Ein himmlisches Kaffeekränzchen?
Der "Prolog im Himmel", das Vorspiel zu Goethes Faust, ist im Grunde eine Art himmlische Talkshow, nur dass die Teilnehmer Götter, Engel und eben der Teufel sind. Und ratet mal, wer die Show eröffnet? Kein geringerer als Gott selbst, oder wie er hier genannt wird: der Herr. Er ist ein bisschen wie ein weiser, aber auch etwas gelangweilter Chef, der sich fragt, was seine Mitarbeiter so treiben.
Die Engel singen und preisen
Zuerst dürfen natürlich die Engel ans Mikrofon. Sie singen Loblieder über die Schöpfung, preisen die Schönheit der Welt und die Ordnung des Universums. Stellt euch das vor wie einen himmlischen Chor, der versucht, den Chef bei Laune zu halten. Alles ist harmonisch und friedlich, fast schon ein bisschen schnarchig.
Mephisto mischt die Karten
Aber dann kommt Mephisto ins Spiel! Er ist so etwas wie der Störenfried auf der Party, der immer für schlechte Witze und Chaos sorgt. Anstatt die Schöpfung zu loben, beschwert er sich über die Menschheit. Er findet, dass die Menschen dumm, faul und im Grunde genommen eine Fehlkonstruktion sind. Er vergleicht sie sogar mit "Langusten", die ständig herumhampeln und sich doch nicht weiterentwickeln. Ein echter Spaßvogel, dieser Mephisto!
"Von Sonn' und Welten weiß ich nichts zu sagen, Ich sehe nur, wie sich die Menschen plagen."
Man könnte meinen, Gott wäre sauer über so viel Negativität, aber nein! Er scheint eher amüsiert. Er kennt Mephisto ja schon lange und weiß, dass er im Grunde genommen gar nicht so böse ist, wie er sich gibt. Er ist eher so ein nörgelnder Onkel, den man trotzdem irgendwie lieb hat.
Die Wette
Und dann kommt es zum Knackpunkt: Gott und Mephisto schließen eine Wette ab. Mephisto behauptet, er könne Faust, den gelehrten, aber unzufriedenen Menschen, vom rechten Weg abbringen. Er will ihm zeigen, dass Glück und Erfüllung nicht im Streben nach Wissen und Wahrheit liegen, sondern im Genuss und in der Befriedigung der eigenen Triebe.

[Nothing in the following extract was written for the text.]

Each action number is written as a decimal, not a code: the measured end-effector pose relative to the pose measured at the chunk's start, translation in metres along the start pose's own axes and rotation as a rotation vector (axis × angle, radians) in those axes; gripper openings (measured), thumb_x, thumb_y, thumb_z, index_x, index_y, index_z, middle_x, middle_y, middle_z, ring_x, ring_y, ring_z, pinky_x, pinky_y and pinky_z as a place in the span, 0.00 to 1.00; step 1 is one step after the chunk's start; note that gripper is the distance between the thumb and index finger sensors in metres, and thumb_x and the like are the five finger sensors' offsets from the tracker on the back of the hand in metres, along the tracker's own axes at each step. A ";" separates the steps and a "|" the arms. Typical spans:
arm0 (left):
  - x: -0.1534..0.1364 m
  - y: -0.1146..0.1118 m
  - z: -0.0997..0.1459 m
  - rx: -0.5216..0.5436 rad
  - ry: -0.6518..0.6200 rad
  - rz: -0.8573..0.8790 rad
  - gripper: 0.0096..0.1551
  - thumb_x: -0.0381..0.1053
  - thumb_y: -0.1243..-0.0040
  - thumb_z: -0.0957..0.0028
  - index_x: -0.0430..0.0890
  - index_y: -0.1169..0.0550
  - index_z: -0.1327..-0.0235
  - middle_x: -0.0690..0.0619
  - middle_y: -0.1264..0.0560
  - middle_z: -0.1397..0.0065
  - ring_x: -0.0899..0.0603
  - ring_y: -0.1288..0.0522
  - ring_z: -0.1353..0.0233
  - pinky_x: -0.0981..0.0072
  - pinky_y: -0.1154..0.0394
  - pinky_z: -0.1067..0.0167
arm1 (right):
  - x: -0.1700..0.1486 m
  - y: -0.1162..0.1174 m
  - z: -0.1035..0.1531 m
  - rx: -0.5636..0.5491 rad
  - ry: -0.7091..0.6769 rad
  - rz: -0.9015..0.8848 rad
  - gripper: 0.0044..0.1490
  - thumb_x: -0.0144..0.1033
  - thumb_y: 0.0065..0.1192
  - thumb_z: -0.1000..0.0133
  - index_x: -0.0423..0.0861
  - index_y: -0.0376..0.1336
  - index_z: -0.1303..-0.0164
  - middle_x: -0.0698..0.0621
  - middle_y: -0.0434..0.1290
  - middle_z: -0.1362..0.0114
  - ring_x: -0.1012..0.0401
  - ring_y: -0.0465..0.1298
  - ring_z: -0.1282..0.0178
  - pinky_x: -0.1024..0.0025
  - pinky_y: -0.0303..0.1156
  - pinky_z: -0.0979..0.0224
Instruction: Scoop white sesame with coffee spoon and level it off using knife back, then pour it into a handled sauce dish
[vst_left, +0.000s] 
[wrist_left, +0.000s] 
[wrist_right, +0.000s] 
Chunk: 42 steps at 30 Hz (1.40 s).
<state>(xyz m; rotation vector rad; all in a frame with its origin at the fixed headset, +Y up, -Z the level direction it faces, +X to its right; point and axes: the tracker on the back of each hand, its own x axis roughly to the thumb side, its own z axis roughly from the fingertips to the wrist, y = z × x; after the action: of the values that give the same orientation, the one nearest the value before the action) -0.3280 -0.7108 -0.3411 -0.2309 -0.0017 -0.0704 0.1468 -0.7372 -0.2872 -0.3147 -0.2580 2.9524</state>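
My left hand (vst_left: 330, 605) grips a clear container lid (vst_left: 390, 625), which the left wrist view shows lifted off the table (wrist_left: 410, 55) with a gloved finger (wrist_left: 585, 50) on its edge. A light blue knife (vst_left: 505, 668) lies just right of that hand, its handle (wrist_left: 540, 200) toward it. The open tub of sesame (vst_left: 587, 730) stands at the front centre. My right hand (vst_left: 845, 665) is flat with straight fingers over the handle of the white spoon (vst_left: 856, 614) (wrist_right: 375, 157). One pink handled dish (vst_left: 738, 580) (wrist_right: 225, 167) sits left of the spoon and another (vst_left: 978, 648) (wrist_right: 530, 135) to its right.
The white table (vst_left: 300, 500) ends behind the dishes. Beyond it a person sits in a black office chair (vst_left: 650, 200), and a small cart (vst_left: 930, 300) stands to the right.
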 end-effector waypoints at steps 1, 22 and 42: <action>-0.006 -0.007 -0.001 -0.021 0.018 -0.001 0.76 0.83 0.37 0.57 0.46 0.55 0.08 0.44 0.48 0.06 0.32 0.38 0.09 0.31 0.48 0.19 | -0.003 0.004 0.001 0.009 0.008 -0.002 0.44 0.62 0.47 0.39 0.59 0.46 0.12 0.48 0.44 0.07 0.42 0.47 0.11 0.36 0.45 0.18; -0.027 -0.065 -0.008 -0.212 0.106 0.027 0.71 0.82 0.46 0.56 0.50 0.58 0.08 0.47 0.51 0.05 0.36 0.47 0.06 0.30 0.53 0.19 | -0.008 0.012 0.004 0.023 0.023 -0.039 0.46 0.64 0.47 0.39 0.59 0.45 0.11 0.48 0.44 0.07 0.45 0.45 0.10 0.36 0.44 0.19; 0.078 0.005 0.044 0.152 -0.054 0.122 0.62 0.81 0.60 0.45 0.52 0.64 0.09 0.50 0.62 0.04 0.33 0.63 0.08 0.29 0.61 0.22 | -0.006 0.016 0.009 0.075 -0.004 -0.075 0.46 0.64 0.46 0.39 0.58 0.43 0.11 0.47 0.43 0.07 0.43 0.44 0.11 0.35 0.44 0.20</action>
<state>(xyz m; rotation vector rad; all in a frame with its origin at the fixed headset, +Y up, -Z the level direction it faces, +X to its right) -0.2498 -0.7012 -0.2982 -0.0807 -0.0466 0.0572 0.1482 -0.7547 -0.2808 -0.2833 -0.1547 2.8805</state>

Gott ist sich sicher, dass Faust trotz aller Zweifel und Schwächen letztendlich doch ein guter Mensch ist und sich nicht von Mephistos Versuchungen verführen lassen wird. Er gibt Mephisto sozusagen eine Chance, sich zu beweisen, aber er weiß, dass er im Grunde genommen schon gewonnen hat. Es ist wie bei einer sportlichen Herausforderung: Man weiß, dass man besser ist, aber man lässt den Gegner trotzdem spielen, um zu sehen, was er drauf hat.
Warum das Ganze?
Warum aber dieser ganze Aufwand? Warum inszeniert Gott diesen "Prolog im Himmel"? Nun, man könnte sagen, dass er uns damit einen Einblick in die großen Fragen des Lebens geben will. Es geht um Gut und Böse, um Versuchung und Erlösung, um den Sinn des Lebens und die Natur des Menschen. Aber es geht auch um die Freiheit des Willens. Gott zwingt Faust nicht, sich für eine bestimmte Seite zu entscheiden. Er lässt ihm die Wahl, und das ist es, was das Ganze so spannend macht.
Der "Prolog im Himmel" ist also mehr als nur eine Einleitung zu Faust. Er ist eine philosophische Diskussion, eine humorvolle Auseinandersetzung mit den großen Fragen der Menschheit und eine spannende Einführung in ein Drama, das uns bis zum Schluss fesseln wird. Und wer weiß, vielleicht ist es ja auch eine kleine himmlische Reality-Show, die uns zeigen soll, dass selbst die Götter manchmal ein bisschen Unterhaltung brauchen.
Beim nächsten Mal, wenn ihr Faust lest oder seht, denkt mal an dieses himmlische Vorspiel. Stellt euch die Engel vor, die singen, Mephisto, der Witze reißt, und Gott, der alles mit einem Augenzwinkern betrachtet. Vielleicht entdeckt ihr ja dann eine ganz neue Seite an diesem alten Klassiker.